The reasons why are written in the policy. See:
https://libreboot.org/news/policy.html#more-detailed-insight-about-microcode
While it's true that updating the microcode from the OS kernel (e.g. linux or bsd) is possible, it would be irresponsible to avoid doing so at the boot firmware.
For example, random issues with memory during init might even cause a system not to boot at all. Coreboot pulls down updates from Intel's public Git repository, so it's not like these files are special, they're the same files that everyone use.
There are cases where writing to certain registers (during boot) causes buggy behaviour without first loading the microcode, in such a way that loading afterwards makes little difference. So you could end up in a situation where loading it in coreboot is the only way to guarantee reliability. For example, look at this patch:
This patch *re-introduces* a bug in coreboot, to fix rebooting when microcode is absent.
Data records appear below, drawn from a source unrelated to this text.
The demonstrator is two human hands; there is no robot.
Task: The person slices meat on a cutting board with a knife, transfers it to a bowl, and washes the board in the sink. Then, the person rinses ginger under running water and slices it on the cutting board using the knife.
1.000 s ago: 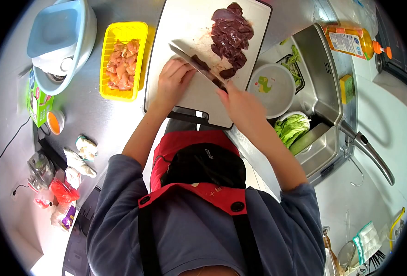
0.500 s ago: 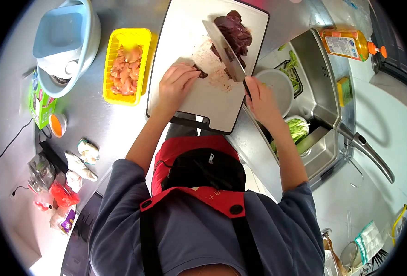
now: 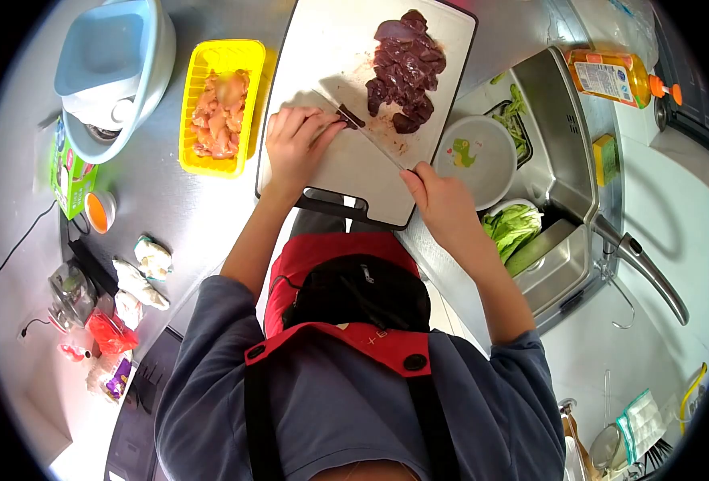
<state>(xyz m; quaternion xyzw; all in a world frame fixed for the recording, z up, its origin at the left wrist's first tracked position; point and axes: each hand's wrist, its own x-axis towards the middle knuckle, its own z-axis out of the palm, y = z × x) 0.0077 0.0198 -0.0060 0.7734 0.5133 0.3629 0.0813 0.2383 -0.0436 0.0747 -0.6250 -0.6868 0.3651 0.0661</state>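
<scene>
My right hand [image 3: 444,199] is closed around the handle of a kitchen knife [image 3: 380,149]. Its blade, seen nearly edge-on, crosses the white cutting board [image 3: 314,48] and meets a small dark red piece of liver [image 3: 350,117]. My left hand [image 3: 296,146] has its fingers curled together, the tips pressing that piece against the board beside the blade. Farther up the board lies a pile of sliced dark liver [image 3: 406,68], with reddish smears around it. The knife handle is mostly hidden in my grip.
Left of the board stands a yellow tray [image 3: 190,144] of pale pink meat, then blue basins [image 3: 155,104]. On the right, a sink [image 3: 563,128] holds a white bowl [image 3: 482,172] and green vegetables [image 3: 515,231]. An orange soap bottle [image 3: 611,78] and a sponge [image 3: 606,159] sit beyond.
The knife has moved from beside the liver pile to the small piece under my left fingers, its blade turned edge-on. My right hand has shifted slightly down; the whole pile now shows.
</scene>
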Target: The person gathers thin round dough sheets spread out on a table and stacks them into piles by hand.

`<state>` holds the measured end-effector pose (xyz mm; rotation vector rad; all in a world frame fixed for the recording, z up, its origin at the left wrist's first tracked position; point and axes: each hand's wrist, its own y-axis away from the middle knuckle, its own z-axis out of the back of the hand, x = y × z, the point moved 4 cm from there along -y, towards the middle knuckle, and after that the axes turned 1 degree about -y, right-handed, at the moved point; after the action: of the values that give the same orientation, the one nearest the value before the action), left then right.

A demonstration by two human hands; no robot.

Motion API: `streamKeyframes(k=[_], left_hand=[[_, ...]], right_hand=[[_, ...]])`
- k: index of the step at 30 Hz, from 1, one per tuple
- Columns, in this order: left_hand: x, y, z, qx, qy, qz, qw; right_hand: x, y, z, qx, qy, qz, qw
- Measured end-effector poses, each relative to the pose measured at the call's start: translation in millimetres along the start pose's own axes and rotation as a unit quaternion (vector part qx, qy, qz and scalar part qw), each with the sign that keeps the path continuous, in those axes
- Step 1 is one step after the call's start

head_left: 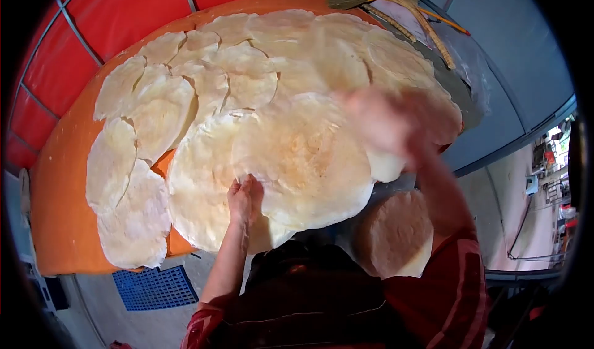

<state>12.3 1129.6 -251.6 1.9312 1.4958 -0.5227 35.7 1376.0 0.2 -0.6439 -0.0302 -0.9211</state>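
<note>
Many thin, pale round sheets (158, 111) overlap across an orange surface (62, 206). My left hand (242, 194) is closed, its fingers pinched on the left edge of a large sheet (309, 157) near the front. That sheet lies partly over another pale sheet (201, 176). My right hand (383, 120) is smeared by motion over the right side of the large sheet; its fingers and anything in them cannot be made out.
A brownish round stack (399, 231) stands below the surface's edge, beside my right arm. Straw-like sticks (433, 36) and clear plastic (470, 70) lie at the back right. A blue grid mat (154, 288) is on the floor at front left. Red panels (130, 15) stand behind.
</note>
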Motion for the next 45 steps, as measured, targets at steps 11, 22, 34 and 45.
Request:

It's a bad patch. If you were to not load microcode in coreboot, without this mitigation, and then apply it from linux, your system still would not reboot, and applying this mitigation re-introduces old buggy behaviour in coreboot.
If you need to have them anyway, it's better to do it early on in the boot process.
So to answer your question directly: it's simply the right thing to do, for the user, to ensure that their CPU behaves *correctly* per specifications, and what the Linux kernel expects. Non-standard, unpredictable behaviour is inevitable, without these updates.
Remember that the microcode is present regardless, burned into mask ROM inside the CPU, so excluding the updates just means using a buggier version. It makes zero different to user freedom, whether these updates are included or not.